Fellipe Sampaio/SCO/STF
No painel "Inovação, jurisdição constitucional e acesso à Justiça", Barroso afirmou que a inovação e seu impacto no Direito Constitucional comportam uma análise em dois planos: o tratamento que o Direito deve dar às novas tecnologias e à economia digital e o que elas podem fazer para melhorar a prestação dos serviços jurisdicionais. Segundo ele, estamos em meio a uma grande revolução, com diferentes equipamentos, vocabulários e modelos de negócios que o Direito "está correndo atrás para regular".
Barroso acredita que ficou para trás o tempo em que se dizia que a internet deveria ser um território livre. "É preciso regular para que haja uma tributação justa, para impedir o abuso do poder econômico, para proteger os consumidores, os direitos autorais, o direito à privacidade", afirmou o magistrado. Segundo ele, em diversos países, como o Brasil, onde o Congresso discute a regulamentação do uso da inteligência artificial (IA), já existem projetos e outras iniciativas para atualizar legislações relativas ao tema.

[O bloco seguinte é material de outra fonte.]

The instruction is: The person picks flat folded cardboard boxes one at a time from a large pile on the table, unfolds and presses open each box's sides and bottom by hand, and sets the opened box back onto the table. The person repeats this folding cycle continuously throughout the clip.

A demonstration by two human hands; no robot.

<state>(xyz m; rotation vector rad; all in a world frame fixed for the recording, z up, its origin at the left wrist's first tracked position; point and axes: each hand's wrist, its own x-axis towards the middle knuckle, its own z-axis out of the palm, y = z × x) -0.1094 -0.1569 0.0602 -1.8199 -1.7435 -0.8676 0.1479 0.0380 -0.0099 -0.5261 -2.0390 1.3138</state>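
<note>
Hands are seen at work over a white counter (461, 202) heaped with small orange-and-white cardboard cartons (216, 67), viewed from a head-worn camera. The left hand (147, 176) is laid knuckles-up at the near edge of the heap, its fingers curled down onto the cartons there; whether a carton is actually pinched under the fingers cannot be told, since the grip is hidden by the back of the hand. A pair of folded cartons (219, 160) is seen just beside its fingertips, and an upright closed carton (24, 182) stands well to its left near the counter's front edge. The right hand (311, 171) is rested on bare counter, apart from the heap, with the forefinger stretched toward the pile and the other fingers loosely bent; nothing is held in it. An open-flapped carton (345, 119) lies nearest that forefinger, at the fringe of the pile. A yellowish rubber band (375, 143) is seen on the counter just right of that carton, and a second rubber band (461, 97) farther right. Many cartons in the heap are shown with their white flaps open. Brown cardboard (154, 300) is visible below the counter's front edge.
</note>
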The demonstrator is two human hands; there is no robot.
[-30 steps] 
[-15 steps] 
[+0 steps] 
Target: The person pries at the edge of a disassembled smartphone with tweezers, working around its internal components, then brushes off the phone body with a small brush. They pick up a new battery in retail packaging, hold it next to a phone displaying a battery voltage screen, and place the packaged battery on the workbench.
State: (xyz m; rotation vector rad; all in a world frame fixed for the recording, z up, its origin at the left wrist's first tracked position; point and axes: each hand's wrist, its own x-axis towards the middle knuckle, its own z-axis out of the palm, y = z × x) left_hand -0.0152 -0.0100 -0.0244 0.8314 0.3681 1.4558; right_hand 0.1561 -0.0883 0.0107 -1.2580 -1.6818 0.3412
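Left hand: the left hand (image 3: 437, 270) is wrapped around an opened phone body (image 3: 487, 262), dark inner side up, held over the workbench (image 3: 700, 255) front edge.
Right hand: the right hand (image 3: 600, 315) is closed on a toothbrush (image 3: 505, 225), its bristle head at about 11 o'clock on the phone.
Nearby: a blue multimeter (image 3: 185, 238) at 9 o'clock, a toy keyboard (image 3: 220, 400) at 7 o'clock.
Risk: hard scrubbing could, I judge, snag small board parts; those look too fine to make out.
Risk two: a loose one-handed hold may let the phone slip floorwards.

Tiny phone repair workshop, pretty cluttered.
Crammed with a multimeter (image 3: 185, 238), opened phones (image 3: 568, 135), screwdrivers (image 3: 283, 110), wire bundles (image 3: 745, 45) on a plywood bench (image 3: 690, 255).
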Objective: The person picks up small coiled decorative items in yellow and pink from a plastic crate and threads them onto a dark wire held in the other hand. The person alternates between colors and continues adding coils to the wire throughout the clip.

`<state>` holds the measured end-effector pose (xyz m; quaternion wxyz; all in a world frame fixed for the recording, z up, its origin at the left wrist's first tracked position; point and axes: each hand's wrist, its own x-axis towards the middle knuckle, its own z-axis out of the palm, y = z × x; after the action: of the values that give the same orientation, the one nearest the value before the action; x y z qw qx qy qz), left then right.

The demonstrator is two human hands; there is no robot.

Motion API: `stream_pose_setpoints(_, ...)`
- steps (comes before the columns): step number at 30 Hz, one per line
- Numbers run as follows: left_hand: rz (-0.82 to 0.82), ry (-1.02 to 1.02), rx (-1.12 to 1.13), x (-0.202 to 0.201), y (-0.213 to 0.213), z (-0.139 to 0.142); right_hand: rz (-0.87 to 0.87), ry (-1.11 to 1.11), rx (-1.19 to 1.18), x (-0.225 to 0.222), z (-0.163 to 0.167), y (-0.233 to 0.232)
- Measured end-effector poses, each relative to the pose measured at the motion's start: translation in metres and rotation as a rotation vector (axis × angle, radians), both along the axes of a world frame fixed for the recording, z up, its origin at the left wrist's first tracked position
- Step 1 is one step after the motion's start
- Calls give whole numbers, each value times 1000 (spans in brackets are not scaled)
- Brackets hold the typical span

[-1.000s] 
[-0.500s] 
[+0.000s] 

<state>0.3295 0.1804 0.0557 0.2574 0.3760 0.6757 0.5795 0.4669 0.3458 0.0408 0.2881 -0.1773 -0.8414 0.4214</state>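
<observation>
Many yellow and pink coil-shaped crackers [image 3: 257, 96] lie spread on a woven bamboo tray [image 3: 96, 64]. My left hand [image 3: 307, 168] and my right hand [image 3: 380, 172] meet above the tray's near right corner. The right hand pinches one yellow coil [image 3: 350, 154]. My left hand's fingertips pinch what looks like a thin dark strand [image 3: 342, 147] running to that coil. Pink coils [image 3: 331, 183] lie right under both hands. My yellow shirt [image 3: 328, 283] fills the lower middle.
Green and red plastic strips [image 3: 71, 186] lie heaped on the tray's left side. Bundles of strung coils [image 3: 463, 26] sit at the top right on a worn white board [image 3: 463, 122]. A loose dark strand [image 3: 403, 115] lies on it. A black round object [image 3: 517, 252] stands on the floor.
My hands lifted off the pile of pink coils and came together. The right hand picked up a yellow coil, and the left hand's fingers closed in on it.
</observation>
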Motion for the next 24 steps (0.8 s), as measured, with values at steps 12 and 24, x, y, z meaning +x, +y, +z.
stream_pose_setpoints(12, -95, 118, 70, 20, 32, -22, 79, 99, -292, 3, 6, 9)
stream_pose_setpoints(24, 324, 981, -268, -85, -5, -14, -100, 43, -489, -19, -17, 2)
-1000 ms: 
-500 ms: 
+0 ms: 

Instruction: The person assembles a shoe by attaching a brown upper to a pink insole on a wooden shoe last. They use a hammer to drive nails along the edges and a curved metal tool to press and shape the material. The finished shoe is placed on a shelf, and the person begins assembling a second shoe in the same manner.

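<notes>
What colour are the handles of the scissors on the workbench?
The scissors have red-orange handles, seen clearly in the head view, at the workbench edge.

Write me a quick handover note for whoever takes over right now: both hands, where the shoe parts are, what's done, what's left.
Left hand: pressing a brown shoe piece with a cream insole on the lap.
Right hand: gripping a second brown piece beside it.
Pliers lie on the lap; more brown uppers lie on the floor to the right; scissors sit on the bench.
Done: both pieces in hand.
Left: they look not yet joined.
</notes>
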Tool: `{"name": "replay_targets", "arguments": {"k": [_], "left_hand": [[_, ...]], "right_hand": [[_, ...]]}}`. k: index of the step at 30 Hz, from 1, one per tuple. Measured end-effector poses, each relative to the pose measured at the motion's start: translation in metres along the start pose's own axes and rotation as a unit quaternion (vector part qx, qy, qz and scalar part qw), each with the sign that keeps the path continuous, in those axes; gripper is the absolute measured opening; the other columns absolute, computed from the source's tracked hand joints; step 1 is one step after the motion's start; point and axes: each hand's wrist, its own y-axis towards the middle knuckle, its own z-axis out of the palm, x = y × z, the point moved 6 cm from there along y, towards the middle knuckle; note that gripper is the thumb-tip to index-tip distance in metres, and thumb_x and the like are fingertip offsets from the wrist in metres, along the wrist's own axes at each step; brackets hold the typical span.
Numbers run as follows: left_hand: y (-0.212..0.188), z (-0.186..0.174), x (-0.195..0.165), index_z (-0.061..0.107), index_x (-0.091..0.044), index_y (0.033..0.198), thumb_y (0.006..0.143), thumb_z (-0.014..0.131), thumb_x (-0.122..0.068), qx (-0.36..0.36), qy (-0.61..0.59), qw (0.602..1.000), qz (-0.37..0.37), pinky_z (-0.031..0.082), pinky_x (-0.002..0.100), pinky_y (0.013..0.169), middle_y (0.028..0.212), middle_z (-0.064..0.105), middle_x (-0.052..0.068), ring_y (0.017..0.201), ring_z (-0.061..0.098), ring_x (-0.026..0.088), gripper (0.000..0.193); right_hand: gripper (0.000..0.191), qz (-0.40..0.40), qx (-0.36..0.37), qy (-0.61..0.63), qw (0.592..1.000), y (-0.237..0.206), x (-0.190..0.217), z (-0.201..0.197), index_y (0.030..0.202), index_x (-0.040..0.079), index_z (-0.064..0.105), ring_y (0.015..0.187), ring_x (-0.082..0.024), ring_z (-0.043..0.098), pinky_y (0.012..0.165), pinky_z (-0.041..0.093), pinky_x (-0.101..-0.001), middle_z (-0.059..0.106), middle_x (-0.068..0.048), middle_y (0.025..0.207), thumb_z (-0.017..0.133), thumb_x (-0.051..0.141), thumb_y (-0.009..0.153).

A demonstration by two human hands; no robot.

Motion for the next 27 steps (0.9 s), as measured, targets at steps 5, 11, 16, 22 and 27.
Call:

O ministro alertou para a ampliação dos riscos para a democracia com o uso sem controle de novas ferramentas digitais para a propagação de notícias falsas, discursos de ódio e estímulo ao extremismo, ao terrorismo e à violência, o que reforça a necessidade de controle. "Acho que o modelo que praticamos de responsabilização das plataformas em casos específicos, como descrito no Marco Civil da Internet, continua sendo uma boa regra, mas o debate continua na mesa."
O lado bom das novas tecnologias, especialmente para o Judiciário, também foi destacado pelo ministro. Processos eletrônicos, plenário virtual, participação em julgamentos de forma remota, teletrabalho (que aumentou a produtividade) e uso de IA para auxiliar na tramitação de ações foram citados como exemplos. Barroso destacou ainda as urnas eletrônicas, inovação brasileira elogiada por muitos países e criticada aqui "por desconhecimento ou má-fé".
Ao final da palestra, o ministro reconheceu que o Direito vai ter um trabalho enorme tanto para regular quanto para se beneficiar desse novo contexto da economia mundial. "Temos de lidar com novas tecnologias sem rejeição, mas também sem a empolgação desmedida de quem pode perder o controle das coisas."
O painel "Inovação, jurisdição constitucional e acesso à Justiça" contou com participação também de André Fernandes, diretor do Instituto de Pesquisa de Direito e Tecnologia do Recife, e moderação da professora Christine Peter, assessora jurídica do STF. Com informações da assessoria de imprensa do STF.